■ BRIEF
Each line of the data has to be retyped exactly as it is.
[[ DATA SECTION, beginning ]]
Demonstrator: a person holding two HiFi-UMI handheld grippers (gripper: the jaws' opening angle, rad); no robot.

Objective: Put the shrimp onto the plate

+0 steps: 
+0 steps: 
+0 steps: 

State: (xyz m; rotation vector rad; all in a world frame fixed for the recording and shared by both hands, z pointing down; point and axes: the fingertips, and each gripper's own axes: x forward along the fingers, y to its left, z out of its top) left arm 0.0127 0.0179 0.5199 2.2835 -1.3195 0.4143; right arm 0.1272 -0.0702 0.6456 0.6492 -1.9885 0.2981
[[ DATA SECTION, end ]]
■ REPLY
Demonstrator: a person holding two HiFi-UMI handheld grippers (gripper: the jaws' opening angle, rad); no robot.

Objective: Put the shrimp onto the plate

+0 steps: 
+0 steps: 
+0 steps: 

State: (xyz m; rotation vector rad; all in a world frame fixed for the recording and shared by both hands, z pointing down; point and axes: the fingertips, and each gripper's own axes: x forward along the fingers, y to its left, z out of its top) left arm 0.0127 0.0179 0.5199 2.2835 -1.3195 0.4143; right arm 0.1272 -0.0702 0.6456 0.6492 -1.9885 0.2981

The exercise has been finished.